→ Exercise aim
Only some lines are wanted. Transcribe, exactly, the lines below from the line with "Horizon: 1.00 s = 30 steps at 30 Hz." up to and including the line with "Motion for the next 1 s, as".

→ Data for this exercise

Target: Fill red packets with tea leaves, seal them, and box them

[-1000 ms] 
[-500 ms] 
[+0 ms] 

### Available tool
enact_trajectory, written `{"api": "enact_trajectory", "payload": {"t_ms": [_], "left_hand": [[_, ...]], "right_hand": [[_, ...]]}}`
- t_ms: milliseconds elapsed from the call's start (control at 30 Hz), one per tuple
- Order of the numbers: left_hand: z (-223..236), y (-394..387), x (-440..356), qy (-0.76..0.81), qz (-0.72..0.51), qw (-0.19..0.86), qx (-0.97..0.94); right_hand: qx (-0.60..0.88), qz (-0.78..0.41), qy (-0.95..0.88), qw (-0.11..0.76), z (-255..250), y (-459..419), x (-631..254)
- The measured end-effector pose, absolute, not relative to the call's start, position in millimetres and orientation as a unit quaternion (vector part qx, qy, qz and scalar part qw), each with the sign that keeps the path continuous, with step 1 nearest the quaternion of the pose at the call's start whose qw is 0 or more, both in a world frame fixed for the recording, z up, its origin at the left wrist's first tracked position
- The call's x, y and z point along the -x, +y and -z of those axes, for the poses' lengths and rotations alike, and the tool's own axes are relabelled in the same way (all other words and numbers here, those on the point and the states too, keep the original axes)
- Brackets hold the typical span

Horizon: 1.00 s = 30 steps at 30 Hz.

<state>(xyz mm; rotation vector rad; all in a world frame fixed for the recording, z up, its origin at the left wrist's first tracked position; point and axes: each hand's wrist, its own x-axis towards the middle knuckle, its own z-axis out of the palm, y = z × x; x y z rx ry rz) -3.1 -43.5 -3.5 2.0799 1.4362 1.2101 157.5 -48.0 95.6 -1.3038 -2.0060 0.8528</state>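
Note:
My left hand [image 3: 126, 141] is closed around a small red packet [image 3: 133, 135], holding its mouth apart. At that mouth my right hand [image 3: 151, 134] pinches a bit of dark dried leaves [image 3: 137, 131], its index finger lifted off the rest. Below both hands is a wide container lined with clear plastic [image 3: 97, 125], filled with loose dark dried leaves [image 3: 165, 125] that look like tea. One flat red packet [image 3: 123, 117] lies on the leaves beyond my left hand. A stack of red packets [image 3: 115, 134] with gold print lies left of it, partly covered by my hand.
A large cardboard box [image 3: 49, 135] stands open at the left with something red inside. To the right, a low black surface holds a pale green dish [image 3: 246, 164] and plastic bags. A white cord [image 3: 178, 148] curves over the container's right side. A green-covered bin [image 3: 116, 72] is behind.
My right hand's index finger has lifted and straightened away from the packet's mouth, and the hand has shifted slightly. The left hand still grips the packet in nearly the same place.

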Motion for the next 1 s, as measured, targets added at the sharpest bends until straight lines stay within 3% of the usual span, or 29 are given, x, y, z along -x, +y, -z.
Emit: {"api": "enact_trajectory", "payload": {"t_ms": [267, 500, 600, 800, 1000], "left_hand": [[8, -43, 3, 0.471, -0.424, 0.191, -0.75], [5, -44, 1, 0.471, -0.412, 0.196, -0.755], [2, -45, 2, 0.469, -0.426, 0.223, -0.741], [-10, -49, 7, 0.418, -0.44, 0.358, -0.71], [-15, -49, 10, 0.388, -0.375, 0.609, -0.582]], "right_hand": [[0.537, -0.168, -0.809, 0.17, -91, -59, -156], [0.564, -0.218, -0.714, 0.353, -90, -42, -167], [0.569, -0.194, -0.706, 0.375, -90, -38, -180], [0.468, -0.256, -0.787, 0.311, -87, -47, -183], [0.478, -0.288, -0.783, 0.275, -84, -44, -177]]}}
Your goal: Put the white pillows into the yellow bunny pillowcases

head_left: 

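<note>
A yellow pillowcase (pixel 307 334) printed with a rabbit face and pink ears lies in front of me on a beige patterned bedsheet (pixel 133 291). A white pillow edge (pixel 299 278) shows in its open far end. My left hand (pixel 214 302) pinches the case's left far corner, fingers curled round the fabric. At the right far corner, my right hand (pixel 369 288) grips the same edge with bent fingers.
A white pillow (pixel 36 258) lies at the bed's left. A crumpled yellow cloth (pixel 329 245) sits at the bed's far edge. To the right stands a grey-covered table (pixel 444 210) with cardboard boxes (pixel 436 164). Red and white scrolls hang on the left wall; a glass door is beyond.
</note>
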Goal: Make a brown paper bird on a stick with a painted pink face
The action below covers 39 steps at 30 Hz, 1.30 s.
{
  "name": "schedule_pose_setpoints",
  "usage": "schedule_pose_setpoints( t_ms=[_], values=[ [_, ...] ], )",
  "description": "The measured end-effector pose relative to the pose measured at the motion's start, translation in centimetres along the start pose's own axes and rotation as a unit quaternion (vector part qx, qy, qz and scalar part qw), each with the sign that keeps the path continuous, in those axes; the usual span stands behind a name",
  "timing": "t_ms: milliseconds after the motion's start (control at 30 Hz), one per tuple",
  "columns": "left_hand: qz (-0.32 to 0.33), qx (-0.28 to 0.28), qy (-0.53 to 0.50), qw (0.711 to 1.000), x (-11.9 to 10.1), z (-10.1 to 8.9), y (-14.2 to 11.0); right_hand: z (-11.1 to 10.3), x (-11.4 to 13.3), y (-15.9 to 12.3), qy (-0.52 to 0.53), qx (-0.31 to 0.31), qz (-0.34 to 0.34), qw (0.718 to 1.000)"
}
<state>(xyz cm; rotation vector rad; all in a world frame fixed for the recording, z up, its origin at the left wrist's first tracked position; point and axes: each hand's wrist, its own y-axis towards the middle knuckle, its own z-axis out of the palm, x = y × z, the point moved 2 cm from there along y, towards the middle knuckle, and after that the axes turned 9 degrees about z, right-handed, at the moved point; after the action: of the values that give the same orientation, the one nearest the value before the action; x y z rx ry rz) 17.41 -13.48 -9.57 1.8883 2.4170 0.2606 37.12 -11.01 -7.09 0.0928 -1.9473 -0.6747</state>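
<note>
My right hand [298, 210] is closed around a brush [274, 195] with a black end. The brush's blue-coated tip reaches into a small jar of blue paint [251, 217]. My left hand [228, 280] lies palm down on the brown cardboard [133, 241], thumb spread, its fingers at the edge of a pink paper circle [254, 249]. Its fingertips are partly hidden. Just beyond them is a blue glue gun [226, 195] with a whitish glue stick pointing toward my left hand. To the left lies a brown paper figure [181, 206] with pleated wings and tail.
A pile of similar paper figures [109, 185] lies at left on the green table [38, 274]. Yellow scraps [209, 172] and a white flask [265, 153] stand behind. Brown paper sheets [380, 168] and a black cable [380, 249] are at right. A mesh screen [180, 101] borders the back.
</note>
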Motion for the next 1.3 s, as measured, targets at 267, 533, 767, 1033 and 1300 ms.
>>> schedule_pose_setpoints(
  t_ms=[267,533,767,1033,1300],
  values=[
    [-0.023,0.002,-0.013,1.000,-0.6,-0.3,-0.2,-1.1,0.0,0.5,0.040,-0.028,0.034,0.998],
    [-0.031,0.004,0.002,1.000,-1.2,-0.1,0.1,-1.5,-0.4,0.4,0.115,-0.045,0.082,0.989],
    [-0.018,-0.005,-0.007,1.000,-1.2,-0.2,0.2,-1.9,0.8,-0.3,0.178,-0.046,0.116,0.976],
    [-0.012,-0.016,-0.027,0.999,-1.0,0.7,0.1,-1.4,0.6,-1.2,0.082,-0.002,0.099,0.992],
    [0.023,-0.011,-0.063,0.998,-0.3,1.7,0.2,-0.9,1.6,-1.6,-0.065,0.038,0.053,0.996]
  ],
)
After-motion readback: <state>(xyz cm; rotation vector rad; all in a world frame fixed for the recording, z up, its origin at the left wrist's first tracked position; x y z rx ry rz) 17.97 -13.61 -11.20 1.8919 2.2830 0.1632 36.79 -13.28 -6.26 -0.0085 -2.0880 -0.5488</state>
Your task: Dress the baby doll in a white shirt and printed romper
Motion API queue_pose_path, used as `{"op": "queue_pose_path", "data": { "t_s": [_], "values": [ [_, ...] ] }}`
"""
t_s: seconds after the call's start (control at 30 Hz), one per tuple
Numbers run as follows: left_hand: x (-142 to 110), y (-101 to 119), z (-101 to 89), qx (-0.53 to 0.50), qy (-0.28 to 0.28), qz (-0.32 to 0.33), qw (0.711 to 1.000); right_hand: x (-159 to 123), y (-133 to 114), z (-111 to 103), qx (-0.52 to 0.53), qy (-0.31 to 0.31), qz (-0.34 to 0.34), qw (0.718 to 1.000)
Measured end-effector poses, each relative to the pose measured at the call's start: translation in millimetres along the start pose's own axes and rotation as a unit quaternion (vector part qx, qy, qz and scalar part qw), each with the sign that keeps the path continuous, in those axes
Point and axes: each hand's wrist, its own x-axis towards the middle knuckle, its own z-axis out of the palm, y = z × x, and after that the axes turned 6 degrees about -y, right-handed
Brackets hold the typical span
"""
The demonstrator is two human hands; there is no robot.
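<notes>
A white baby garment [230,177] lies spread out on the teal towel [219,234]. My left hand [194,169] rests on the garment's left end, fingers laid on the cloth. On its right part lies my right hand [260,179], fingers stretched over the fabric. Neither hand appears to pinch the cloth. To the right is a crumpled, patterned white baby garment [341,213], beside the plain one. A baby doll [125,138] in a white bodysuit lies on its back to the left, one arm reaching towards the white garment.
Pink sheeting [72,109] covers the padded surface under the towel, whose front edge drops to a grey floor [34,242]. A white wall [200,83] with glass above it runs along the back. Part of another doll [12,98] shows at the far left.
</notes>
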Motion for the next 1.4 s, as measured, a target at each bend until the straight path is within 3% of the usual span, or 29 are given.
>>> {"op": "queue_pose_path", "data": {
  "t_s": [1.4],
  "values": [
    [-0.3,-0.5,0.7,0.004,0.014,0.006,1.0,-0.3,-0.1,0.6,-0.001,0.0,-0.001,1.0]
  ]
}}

→ Your response
Horizon: 1.00 s = 30 steps at 30 Hz.

<state>(xyz mm; rotation vector rad; all in a world frame fixed for the recording, z up, its origin at the left wrist's first tracked position; point and axes: each hand's wrist, its own x-axis towards the middle knuckle, its own z-axis out of the palm, y = z × x; x y z rx ry rz) -3.1 -43.5 -3.5 2.0799 1.4362 1.2101 157.5 -48.0 95.6 -1.3038 -2.0060 0.8528</state>
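Note:
My left hand [image 3: 126, 141] is closed around a small red packet [image 3: 133, 135], holding its mouth apart. At that mouth my right hand [image 3: 151, 134] pinches a bit of dark dried leaves [image 3: 137, 131], its index finger lifted off the rest. Below both hands is a wide container lined with clear plastic [image 3: 97, 125], filled with loose dark dried leaves [image 3: 165, 125] that look like tea. One flat red packet [image 3: 123, 117] lies on the leaves beyond my left hand. A stack of red packets [image 3: 115, 134] with gold print lies left of it, partly covered by my hand.
A large cardboard box [image 3: 49, 135] stands open at the left with something red inside. To the right, a low black surface holds a pale green dish [image 3: 246, 164] and plastic bags. A white cord [image 3: 178, 148] curves over the container's right side. A green-covered bin [image 3: 116, 72] is behind.
My right hand's index finger has lifted and straightened away from the packet's mouth, and the hand has shifted slightly. The left hand still grips the packet in nearly the same place.
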
Motion for the next 1 s, as measured, targets added at the sharpest bends until straight lines stay within 3% of the usual span, or 29 are given, x, y, z along -x, +y, -z.

The answer contains nothing further.